## [What is required]
The answer must be every line from the entries below that contains "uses".

***** Provided records

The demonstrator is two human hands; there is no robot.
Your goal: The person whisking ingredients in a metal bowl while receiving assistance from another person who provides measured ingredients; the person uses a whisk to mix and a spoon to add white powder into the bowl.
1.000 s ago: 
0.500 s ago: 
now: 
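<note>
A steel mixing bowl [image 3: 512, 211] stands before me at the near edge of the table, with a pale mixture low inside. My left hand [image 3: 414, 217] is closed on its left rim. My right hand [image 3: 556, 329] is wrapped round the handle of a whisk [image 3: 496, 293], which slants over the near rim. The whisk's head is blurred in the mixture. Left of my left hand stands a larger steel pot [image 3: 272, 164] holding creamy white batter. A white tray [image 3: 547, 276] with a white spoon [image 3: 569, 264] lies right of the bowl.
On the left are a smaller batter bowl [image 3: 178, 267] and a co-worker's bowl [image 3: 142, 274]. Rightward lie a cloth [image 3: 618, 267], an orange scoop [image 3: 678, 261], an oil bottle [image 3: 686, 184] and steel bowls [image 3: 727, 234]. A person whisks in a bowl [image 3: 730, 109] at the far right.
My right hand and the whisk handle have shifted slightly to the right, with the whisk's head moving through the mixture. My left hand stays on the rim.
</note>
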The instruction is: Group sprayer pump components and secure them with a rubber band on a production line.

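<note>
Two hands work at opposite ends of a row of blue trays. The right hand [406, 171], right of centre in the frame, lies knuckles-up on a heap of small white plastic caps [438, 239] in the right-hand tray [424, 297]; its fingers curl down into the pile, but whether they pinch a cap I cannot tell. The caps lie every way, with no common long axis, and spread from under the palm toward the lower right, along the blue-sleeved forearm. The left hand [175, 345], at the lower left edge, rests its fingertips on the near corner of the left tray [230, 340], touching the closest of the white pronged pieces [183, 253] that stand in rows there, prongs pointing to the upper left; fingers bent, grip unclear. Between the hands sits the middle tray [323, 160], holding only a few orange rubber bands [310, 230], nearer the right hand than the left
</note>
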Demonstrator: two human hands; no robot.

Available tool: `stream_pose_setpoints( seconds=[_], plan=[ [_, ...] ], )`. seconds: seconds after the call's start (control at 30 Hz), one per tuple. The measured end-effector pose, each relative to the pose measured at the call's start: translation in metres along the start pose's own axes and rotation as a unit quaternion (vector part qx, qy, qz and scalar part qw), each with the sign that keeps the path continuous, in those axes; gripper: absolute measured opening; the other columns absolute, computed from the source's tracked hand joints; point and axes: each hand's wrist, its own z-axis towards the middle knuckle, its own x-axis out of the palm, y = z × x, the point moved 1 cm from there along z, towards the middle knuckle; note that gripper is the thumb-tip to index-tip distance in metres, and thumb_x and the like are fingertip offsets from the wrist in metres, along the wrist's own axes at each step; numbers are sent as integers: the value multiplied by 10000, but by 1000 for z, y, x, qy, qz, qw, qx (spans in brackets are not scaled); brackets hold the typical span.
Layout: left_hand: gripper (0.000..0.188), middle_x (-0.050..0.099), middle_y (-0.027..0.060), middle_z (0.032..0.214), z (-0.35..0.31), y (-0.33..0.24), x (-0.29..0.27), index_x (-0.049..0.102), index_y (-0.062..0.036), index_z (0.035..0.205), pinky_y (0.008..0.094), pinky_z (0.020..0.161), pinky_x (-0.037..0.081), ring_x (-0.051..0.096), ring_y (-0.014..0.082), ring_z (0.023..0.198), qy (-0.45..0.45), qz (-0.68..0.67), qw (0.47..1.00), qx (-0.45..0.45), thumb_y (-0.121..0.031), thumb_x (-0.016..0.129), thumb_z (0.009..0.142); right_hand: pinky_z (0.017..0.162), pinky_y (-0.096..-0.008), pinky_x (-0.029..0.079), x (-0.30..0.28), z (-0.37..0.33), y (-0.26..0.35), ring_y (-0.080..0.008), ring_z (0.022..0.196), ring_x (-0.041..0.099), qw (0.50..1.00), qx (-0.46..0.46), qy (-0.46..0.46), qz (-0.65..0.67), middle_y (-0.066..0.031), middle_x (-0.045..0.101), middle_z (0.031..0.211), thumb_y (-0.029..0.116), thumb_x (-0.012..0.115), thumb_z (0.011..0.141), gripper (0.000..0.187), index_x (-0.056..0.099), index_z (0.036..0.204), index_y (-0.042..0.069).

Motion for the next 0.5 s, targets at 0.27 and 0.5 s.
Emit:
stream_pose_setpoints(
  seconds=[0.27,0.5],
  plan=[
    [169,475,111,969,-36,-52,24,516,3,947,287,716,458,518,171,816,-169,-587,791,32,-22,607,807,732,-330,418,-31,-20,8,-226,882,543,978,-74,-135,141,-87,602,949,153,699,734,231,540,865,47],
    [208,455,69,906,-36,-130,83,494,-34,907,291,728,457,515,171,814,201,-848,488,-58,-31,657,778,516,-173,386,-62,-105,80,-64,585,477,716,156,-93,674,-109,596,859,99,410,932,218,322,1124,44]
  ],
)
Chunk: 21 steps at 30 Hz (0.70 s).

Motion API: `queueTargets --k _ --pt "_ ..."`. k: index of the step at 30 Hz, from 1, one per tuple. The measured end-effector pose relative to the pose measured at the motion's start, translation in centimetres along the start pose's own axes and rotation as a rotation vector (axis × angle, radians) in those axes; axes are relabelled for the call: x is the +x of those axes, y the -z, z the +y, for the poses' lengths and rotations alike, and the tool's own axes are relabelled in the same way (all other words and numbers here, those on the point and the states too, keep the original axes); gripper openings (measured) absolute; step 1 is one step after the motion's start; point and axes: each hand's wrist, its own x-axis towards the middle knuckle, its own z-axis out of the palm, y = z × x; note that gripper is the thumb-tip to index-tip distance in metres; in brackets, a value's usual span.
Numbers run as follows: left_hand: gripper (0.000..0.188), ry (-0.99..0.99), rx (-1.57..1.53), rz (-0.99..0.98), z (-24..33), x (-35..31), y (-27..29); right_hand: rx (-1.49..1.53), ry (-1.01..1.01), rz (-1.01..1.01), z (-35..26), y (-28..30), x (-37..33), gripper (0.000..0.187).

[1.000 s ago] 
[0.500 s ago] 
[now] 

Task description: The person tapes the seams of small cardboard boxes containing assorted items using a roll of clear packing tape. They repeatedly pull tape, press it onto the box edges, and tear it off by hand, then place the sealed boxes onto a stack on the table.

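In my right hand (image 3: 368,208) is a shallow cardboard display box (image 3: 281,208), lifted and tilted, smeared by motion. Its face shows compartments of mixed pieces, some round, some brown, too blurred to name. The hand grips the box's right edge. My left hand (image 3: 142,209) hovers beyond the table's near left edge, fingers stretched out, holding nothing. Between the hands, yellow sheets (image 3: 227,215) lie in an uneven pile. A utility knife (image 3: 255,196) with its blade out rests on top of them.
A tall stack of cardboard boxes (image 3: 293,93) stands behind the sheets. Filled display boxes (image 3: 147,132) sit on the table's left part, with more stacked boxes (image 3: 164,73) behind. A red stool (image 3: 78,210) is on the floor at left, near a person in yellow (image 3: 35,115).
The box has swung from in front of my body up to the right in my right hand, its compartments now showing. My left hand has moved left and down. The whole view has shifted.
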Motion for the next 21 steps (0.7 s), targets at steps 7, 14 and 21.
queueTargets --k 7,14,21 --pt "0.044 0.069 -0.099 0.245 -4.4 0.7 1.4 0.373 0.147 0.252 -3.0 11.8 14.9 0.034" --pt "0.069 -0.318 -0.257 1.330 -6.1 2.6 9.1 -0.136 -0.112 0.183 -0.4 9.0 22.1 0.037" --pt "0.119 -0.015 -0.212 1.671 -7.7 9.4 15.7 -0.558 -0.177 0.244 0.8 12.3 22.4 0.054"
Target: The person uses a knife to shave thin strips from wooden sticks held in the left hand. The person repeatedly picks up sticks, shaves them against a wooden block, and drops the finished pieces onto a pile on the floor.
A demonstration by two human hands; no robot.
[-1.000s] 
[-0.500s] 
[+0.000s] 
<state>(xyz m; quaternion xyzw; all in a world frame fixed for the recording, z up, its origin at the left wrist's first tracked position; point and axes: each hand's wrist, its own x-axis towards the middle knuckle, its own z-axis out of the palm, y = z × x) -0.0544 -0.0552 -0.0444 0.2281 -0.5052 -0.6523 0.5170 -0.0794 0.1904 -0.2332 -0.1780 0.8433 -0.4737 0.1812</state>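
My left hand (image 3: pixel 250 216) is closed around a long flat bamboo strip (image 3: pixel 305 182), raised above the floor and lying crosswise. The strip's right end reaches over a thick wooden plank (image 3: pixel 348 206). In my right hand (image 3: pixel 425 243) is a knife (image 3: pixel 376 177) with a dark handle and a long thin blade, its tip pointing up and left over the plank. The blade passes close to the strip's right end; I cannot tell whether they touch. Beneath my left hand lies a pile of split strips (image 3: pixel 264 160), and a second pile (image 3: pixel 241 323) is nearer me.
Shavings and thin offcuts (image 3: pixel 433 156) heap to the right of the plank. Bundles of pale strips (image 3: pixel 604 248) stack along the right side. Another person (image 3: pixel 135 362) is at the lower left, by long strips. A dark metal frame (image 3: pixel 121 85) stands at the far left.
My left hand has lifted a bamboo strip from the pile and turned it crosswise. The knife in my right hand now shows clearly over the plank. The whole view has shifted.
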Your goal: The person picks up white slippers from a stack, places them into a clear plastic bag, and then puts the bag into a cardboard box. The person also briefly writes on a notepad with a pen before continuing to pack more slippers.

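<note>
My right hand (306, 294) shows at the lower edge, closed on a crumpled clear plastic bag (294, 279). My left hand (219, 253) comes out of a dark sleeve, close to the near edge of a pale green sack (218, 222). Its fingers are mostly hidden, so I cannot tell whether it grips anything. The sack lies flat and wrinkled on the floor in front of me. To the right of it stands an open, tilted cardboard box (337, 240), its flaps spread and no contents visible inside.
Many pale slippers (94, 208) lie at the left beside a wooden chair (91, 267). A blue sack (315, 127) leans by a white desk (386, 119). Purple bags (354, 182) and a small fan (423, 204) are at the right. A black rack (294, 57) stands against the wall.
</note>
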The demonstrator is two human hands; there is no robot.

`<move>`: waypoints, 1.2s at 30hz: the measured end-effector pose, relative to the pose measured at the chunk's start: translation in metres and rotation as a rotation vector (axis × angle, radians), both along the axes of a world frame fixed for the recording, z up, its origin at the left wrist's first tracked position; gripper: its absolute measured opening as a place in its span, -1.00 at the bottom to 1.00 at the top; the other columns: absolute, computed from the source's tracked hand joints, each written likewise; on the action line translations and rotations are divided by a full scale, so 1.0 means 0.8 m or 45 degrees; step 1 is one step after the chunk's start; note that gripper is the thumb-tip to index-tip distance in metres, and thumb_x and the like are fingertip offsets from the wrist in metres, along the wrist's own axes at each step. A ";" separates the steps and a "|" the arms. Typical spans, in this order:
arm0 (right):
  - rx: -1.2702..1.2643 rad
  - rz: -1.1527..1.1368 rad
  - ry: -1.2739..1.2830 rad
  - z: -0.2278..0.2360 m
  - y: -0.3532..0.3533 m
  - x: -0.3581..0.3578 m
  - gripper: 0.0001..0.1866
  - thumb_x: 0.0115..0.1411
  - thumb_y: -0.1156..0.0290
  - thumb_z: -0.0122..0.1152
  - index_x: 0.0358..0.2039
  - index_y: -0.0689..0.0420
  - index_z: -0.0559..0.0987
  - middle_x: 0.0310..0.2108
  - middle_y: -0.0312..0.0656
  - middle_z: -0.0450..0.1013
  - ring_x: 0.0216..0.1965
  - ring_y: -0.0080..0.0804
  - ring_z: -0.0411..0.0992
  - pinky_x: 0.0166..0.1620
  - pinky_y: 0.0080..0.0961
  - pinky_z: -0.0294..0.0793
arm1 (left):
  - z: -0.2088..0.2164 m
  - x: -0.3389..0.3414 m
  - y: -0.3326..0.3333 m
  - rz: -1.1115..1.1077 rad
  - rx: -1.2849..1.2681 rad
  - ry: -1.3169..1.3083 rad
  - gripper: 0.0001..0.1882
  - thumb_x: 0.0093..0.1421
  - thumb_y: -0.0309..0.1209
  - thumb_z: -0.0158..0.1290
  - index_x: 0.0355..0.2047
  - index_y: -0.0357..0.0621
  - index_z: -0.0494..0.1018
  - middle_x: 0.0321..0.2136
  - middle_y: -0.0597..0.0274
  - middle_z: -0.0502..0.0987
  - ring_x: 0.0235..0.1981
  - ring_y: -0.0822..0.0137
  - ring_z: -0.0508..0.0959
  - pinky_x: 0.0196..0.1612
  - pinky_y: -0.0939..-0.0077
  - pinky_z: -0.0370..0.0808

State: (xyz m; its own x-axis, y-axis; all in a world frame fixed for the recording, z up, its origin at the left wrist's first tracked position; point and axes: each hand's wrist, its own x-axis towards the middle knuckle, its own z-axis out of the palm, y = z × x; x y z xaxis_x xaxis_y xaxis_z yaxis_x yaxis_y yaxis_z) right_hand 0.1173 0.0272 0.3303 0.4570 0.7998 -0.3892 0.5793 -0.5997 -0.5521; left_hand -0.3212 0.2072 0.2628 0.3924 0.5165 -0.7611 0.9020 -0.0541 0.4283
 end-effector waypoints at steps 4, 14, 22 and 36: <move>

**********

## [Solution to this exercise]
Your goal: The person whisking ingredients in a metal bowl while receiving assistance from another person who provides measured ingredients; the person uses a whisk to mix and a spoon to add white powder into the bowl.
Target: The person uses a knife to shave thin strips from wooden sticks held in the left hand. The person repeatedly picks up sticks, shaves them against a wooden block, and drops the finished pieces onto a pile on the floor.

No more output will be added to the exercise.